La indignación y la movilización ciudadanas contra la componenda parlamentaria para la elección de seis miembros del Tribunal Constitucional (TC) y la Defensora del Pueblo, fueron decisivas para el fracaso de este pacto antidemocrático. Fue una respuesta rápida, audaz, principista y amplia. Al mismo tiempo, es inédita por su origen y composición, una construcción ciudadana vertiginosa y muy representativa, con una alta participación de los jóvenes, tan resuelta como la pretensión misma de las bancadas parlamentarias de decidir contra nosotros en nombre de nosotros.

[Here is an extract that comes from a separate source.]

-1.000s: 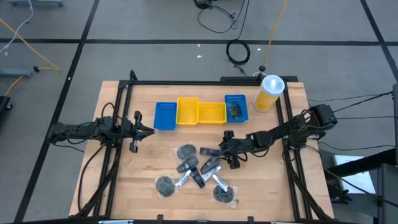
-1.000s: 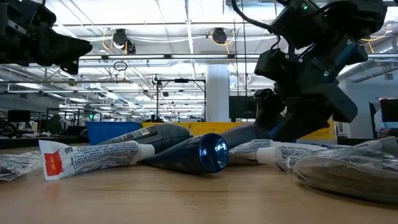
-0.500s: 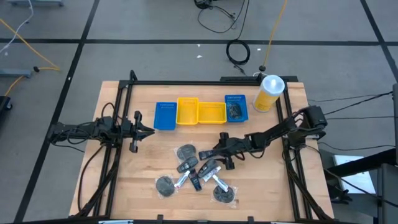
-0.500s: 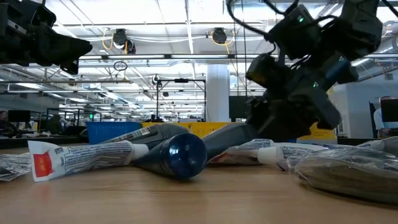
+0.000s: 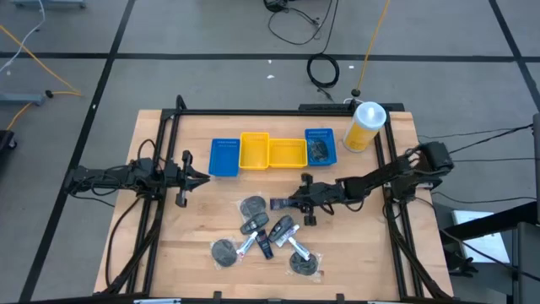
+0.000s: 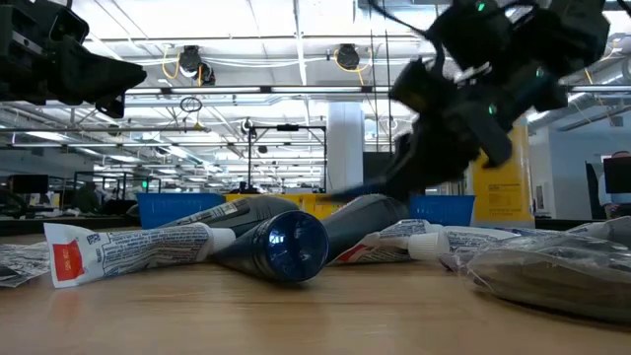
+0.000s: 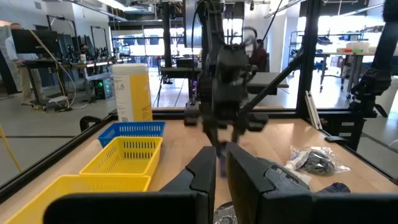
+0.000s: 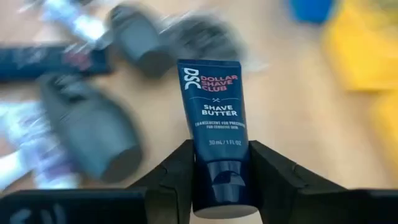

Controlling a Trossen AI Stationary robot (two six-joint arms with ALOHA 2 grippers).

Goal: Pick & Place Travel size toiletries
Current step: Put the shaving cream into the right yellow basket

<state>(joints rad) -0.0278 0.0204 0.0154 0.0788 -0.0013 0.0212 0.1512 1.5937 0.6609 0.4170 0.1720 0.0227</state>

La indignación frente a los desatinos del poder no es nueva; varios estudios de opinión, nacionales y regionales, dan cuenta del malestar ciudadano peruano frente a la política y al comportamiento de las instituciones ante sus problemas y demandas. Los conflictos sociales, que en la mayoría de casos involucran a las poblaciones, empresas y al Estado, no encuentran a los poderes públicos cerca de la gente sino parcializados hasta el límite de la violencia con las partes con más poder económico. En 2009, en Bagua debieron morir 34 compatriotas para que el Congreso derogue una ley injusta e inmoral dictada por el gobierno de entonces y que arreglaba el despojo de la propiedad comunal de peruanos pobres.
Esta vez, sin embargo, el circuito entre la indignación y la movilización ha sido corto. Este efecto está relacionado con una mayor legitimidad del Parlamento y de los políticos y el hartazgo ante el reiterado fracaso de las perspectivas de cambio. Un país que desde hace 12 años vota contra aquellos que dicen que todo está bien y que nada debe cambiar, reacciona con decisión ante la evidencia de la inalterable vocación suicida de quienes hace dos años recibieron una parte de su confianza y representación y la han traicionado.
Por lo apreciado hasta ahora, la demanda para el cese de los desatinos del poder y la reforma política es una sola y ha llegado para quedarse. Frente a ello ha surgido la conclusión peregrina de que esto le pasa al Perú cada 10 o 15 años y que el siguiente momento es del retorno de todos y todo a la calma; la teoría del desfleme se ilusiona con que solo la elección del TC y de la Defensora fue un error y que mientras más rápido pase este momento amargo, las cosas volverán a ser como siempre.
Malas noticias para ellos; el Perú y la América Latina no están exentos de la crítica y el descontento con el poder que se experimenta en otras partes del mundo. Es muy cierto que nuestra realidad no es la que impulsa a las calles a los jóvenes de los países árabes contra sus regímenes cerrados, oscuros y dictatoriales; tampoco es el caso de los países europeos sacudidos por una fulminante crisis y recesión que se tragan el Estado de Bienestar y a sus gobiernos omisos. Existe, no obstante, un lazo común que une a todas las indignaciones, y son la demanda de transparencia pública y rendición de cuentas, la recusación ácida de la corrupción y la crítica a los representantes que no representan. En el caso peruano, además, se añade un déficit histórico de justicia y equidad cada vez más aceptado.
Es preciso un razonamiento muy obtuso para creer que en el Perú no existen causas para el descontento y el reclamo democrático. Si se trata de defender el crecimiento económico y nuestras envidiables cifras macro, una causa nacional que nos debe involucrar a todos, convendría fijarse más detenidamente en las razones de fondo de las recientes marchas ciudadanas. Y valorar como legítimas sus expectativas.